[<-back]
There's more than you can do with audio than just hit play. This tutorial will cover some of the basics audio programming recording and playback.
Also, make sure you're using the latest version of SDL. I had to upgrade to SDL 2.0.8 to get audio recording to work properly.
To understand how audio recording works, it helps to understand how audio data works.
This is a song (with too much gain):
Now, let's zoom in on it:
As you can see, sound is a wave. A wave can be represented by a sequence of values (or in the case of this stereo song, two sequences with one for each sound wave). Playing audio is just sending a sequence of values to the audio driver and recording audio is copying a sequence of values from the audio driver.
Here are a couple constants we'll be using.
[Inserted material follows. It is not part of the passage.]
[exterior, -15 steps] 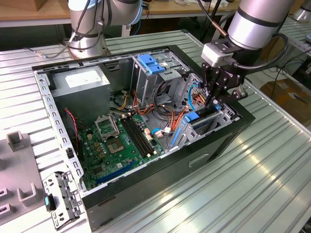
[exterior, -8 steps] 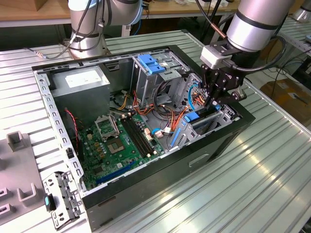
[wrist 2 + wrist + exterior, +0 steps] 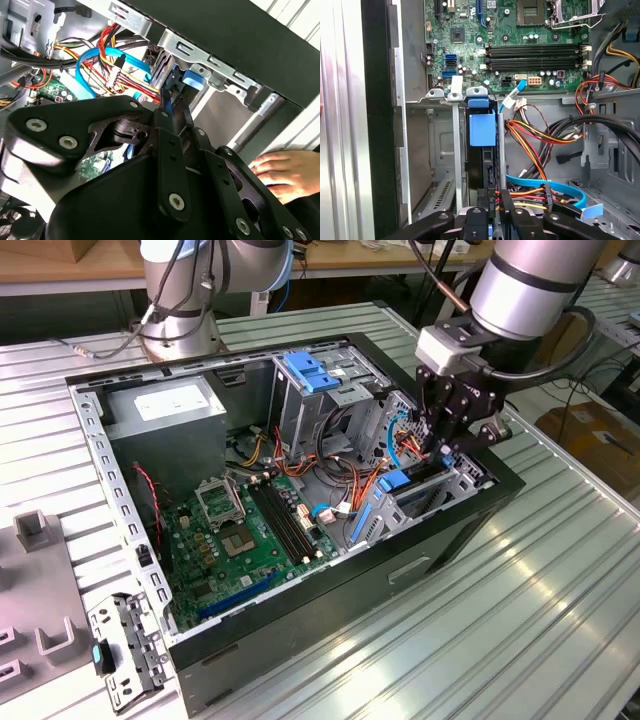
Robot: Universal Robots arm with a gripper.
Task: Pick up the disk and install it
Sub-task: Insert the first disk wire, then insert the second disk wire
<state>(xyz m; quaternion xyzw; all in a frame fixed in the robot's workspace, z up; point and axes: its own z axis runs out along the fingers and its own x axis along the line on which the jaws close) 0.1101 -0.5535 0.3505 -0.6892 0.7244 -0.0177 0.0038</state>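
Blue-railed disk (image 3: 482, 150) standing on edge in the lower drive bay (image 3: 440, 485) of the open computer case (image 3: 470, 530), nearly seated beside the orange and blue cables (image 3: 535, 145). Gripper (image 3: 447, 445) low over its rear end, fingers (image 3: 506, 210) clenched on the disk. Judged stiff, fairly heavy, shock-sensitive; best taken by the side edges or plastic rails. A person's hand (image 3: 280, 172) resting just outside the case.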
First there's a constant defining that we'll only support up to 10 recording devices to choose from (we only need one for this program to work). Then we have the maximum time we allow for recording and the maximum time we can store in the buffer. We'll be recording for 5 seconds, but we allow for 6 seconds of recording for the sake of padding in case the application records 5.1 seconds or so.
Lastly we have a set of enumerations for the different states in the program. First the user can select a recording device. Then after the user selects a device, the user is stopped waiting to start the recording. Then the user starts the recording for 5 seconds. After the user has finished recording, they can either start playback or record again. If anything results in an error, it will go in an error state.
Typically in these tutorials we go down the source code explaining what everything means along the way, but in this tutorial we are going to jump around more by flow of execution. It makes things easier to understand than just going the down source code. So don't get lost as we jump around in the source file.
// Maximum number of supported recording devices
const int MAX_RECORDING_DEVICES = 10;
// Maximum recording time
const int MAX_RECORDING_SECONDS = 5;
// Maximum recording time plus padding
const int RECORDING_BUFFER_SECONDS = MAX_RECORDING_SECONDS + 1;
// The various recording actions we can take
enum RecordingState
{
SELECTING_DEVICE,
STOPPED,
RECORDING,
RECORDED,
PLAYBACK,
ERROR
};
These two callbacks are going to be doing the actual recording to and playing from our audio buffer. We'll get into details on how these work later.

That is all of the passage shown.